▸ **Work item**: Scan the records for lines with the word "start", and copy every such line.

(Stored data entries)
■ ■ ■

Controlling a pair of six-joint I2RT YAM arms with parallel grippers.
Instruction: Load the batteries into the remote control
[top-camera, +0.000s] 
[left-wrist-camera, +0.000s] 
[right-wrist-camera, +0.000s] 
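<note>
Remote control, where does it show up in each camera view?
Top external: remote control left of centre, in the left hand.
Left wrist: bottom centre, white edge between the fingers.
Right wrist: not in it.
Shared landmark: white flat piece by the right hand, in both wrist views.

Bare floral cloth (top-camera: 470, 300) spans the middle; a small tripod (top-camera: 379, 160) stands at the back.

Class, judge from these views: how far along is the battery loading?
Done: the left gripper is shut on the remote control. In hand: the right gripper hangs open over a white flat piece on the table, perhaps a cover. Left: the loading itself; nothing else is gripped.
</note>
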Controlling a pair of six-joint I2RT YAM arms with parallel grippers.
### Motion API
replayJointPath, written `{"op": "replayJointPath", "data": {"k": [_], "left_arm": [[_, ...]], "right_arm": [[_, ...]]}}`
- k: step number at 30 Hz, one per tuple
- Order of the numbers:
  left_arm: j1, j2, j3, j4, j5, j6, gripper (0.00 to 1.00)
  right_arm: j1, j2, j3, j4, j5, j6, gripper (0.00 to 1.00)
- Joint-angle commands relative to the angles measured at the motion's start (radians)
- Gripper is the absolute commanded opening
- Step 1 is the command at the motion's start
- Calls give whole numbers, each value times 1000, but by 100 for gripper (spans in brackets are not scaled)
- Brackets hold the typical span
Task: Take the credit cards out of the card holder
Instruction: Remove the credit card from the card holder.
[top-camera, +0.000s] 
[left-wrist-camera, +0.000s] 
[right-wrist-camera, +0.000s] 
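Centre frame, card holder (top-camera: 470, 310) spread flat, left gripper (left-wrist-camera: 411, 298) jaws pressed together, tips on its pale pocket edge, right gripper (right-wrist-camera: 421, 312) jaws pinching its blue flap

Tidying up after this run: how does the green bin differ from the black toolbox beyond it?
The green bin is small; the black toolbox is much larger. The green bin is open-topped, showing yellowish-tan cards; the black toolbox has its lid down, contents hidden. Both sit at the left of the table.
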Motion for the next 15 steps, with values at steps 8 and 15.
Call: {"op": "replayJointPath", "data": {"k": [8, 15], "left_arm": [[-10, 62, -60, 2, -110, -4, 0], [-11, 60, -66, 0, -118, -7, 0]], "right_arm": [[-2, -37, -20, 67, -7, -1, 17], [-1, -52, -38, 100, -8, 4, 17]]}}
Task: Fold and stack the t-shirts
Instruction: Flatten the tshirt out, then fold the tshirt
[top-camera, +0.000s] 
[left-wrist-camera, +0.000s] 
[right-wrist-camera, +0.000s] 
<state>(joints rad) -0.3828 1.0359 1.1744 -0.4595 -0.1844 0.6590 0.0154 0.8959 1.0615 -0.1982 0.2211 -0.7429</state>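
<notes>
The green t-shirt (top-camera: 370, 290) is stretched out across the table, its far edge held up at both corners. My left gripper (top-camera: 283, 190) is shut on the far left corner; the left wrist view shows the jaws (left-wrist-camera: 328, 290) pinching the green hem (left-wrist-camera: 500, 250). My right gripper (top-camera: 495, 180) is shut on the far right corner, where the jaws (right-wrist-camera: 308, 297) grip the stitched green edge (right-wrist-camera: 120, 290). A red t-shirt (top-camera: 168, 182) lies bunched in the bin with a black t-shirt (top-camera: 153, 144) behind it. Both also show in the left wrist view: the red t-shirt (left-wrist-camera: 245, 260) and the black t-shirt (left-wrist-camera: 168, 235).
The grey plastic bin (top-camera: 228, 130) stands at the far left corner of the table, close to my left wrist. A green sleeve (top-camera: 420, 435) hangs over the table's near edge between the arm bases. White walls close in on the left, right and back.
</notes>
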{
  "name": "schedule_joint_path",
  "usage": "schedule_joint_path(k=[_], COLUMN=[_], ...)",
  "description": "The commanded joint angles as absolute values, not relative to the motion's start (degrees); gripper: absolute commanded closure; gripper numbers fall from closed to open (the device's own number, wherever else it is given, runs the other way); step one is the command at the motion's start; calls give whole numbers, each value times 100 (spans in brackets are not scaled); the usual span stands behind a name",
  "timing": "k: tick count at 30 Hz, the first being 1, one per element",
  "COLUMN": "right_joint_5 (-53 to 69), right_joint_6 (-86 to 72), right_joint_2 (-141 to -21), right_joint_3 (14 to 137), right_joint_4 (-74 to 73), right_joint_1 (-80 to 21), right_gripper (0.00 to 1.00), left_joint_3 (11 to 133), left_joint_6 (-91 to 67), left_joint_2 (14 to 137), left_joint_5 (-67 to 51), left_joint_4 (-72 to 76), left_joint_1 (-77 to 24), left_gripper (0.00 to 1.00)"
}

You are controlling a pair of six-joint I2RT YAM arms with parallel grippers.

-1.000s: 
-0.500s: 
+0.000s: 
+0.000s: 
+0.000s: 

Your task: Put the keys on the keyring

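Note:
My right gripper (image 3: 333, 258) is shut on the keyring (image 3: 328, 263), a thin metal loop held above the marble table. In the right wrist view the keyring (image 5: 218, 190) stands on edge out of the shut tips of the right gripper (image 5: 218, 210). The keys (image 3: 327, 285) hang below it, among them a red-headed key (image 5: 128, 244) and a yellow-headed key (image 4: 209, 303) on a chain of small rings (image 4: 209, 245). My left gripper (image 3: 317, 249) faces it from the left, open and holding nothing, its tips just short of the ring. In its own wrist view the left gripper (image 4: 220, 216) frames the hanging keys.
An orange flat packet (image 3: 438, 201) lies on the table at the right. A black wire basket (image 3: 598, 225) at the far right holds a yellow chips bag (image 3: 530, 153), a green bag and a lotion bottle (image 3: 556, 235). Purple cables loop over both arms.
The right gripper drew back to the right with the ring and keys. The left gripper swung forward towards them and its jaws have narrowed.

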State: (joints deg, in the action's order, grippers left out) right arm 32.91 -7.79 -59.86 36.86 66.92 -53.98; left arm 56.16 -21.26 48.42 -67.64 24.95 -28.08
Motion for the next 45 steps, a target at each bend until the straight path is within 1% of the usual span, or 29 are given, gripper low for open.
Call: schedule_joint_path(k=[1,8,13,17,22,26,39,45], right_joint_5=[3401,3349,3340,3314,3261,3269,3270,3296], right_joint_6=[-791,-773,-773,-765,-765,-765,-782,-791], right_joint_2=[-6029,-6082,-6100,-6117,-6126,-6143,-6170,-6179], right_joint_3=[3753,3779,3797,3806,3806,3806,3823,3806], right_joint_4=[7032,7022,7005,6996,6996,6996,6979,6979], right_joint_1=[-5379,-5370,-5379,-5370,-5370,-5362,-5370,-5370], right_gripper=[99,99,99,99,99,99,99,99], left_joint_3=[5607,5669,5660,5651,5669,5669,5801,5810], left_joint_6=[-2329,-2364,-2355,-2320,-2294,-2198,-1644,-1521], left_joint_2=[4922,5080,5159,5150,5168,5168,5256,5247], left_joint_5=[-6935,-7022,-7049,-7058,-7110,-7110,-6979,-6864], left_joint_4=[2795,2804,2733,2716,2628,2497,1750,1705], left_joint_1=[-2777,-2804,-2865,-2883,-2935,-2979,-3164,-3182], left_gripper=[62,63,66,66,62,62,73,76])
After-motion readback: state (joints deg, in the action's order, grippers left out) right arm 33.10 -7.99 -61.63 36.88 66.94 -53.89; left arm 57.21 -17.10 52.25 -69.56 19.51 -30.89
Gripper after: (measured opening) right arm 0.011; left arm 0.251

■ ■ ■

▸ **Exercise solution**:
- Joint-angle commands relative to the angles measured at the motion's start (radians)
- Step 1 is the command at the motion's start
  "description": "The commanded joint angles as absolute values, not relative to the motion's start (degrees); gripper: absolute commanded closure; gripper numbers fall from closed to open (the device's own number, wherever else it is given, runs the other way); step one is the command at the motion's start; calls give whole numbers, each value times 100 (spans in brackets are not scaled); the usual span stands behind a name",

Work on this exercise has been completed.